- Exercise -
Only one stretch of the data below is needed. Output the lines from the one with "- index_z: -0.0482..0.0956" up to and including the one with "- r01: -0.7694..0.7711", exactly as they stand.
- - -
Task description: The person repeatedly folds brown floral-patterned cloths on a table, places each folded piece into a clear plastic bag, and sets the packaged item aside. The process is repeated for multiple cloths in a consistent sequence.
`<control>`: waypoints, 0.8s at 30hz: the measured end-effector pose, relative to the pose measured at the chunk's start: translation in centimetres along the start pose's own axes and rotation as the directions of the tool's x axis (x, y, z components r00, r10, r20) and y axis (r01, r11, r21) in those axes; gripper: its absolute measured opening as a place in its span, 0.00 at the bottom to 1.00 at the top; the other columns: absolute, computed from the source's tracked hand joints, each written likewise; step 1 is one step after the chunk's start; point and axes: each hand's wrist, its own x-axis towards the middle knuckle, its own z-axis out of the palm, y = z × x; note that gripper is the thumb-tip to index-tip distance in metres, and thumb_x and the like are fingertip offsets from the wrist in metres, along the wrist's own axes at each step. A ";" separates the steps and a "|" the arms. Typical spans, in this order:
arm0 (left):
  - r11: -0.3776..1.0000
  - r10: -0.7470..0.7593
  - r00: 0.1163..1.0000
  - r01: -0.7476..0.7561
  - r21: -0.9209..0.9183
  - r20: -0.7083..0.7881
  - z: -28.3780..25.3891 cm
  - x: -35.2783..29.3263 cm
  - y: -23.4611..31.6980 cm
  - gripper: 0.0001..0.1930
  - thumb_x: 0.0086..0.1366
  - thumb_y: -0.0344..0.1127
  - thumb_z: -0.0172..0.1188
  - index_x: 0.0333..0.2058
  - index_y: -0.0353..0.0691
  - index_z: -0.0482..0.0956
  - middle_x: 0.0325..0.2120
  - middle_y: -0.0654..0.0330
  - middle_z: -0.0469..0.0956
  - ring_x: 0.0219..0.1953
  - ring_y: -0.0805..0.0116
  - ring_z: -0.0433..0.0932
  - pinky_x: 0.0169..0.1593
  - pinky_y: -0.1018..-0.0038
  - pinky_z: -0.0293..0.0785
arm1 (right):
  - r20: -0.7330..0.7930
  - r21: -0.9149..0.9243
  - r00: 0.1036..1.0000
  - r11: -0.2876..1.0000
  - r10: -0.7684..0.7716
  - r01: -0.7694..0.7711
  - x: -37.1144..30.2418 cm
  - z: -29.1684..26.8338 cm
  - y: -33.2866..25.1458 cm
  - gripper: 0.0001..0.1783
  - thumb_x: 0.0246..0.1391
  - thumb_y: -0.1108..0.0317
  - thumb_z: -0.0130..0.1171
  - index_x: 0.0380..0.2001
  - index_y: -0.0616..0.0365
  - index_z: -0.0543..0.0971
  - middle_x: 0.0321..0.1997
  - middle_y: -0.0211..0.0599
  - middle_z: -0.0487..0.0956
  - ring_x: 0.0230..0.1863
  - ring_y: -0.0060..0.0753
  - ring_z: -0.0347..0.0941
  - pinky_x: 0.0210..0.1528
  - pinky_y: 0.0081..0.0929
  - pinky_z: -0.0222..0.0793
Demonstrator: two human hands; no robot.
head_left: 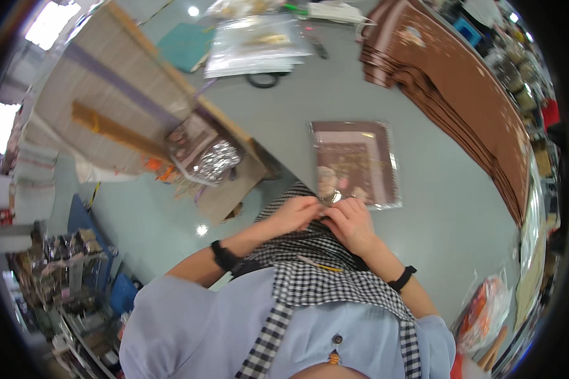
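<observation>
A folded brown cloth with a paler border [378,142] lies flat in a clear plastic bag [395,183] on the grey table. At the bag's near left corner my two hands meet, fingertips almost touching. My left hand [295,213] is closed in a pinch just off that corner. Fingers bent and pressed together, my right hand [353,222] overlaps the bag's near edge. Whatever is between the fingertips is too small and blurred to name.
Brown cloths [461,82] lie in a layered stack along the table's right side. Clear bags [256,47] are piled at the back, beside black-handled scissors [262,81]. At left stands a large carton [126,76] with a wrapped brown piece [199,142]. A bagged orange item [483,309] sits near right.
</observation>
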 end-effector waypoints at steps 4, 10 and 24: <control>0.971 0.171 0.983 -0.155 0.182 -0.072 0.9 1.5 -1.5 0.11 0.66 0.34 0.51 0.29 0.33 0.75 0.20 0.64 0.74 0.20 0.77 0.70 0.25 0.77 0.66 | 0.021 -0.047 0.995 0.994 -0.102 0.103 0.5 0.4 1.2 0.08 0.42 0.71 0.63 0.26 0.53 0.74 0.27 0.32 0.70 0.32 0.38 0.68 0.39 0.35 0.62; 0.930 0.237 0.944 -0.152 0.334 -0.231 -4.7 0.7 -0.2 0.10 0.63 0.33 0.53 0.24 0.33 0.73 0.18 0.65 0.71 0.22 0.77 0.67 0.26 0.75 0.65 | 0.016 -0.208 0.993 0.972 0.118 -0.112 -3.2 -4.3 3.1 0.10 0.37 0.74 0.64 0.25 0.54 0.73 0.25 0.35 0.70 0.32 0.41 0.69 0.40 0.41 0.62; 0.364 0.405 0.914 -0.134 0.922 -0.027 -0.6 -6.2 14.7 0.18 0.57 0.30 0.57 0.48 0.44 0.77 0.39 0.55 0.81 0.41 0.55 0.81 0.46 0.64 0.76 | -0.338 0.032 0.919 0.974 -0.202 0.226 1.5 -8.8 0.2 0.18 0.46 0.70 0.65 0.44 0.55 0.77 0.46 0.37 0.80 0.46 0.39 0.78 0.52 0.36 0.72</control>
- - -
- Task solution -
  - index_z: -0.0482..0.0956
  - middle_x: 0.0325..0.2120
  - middle_y: -0.0654..0.0330
  - middle_z: -0.0469..0.0956
  - ring_x: 0.0219..0.1953
  - ring_y: -0.0805..0.0116
  - ring_z: -0.0433..0.0932
  - pinky_x: 0.0169..0.1593
  - pinky_y: -0.1018..-0.0038
  - pinky_z: -0.0293..0.0785
arm1 (right):
  - r20: -0.7330..0.7930
  - r21: -0.9149..0.9243
  - r00: 0.1036..1.0000
  - r11: -0.2876..1.0000
  - r10: -0.7684..0.7716
  - r01: -0.7694..0.7711

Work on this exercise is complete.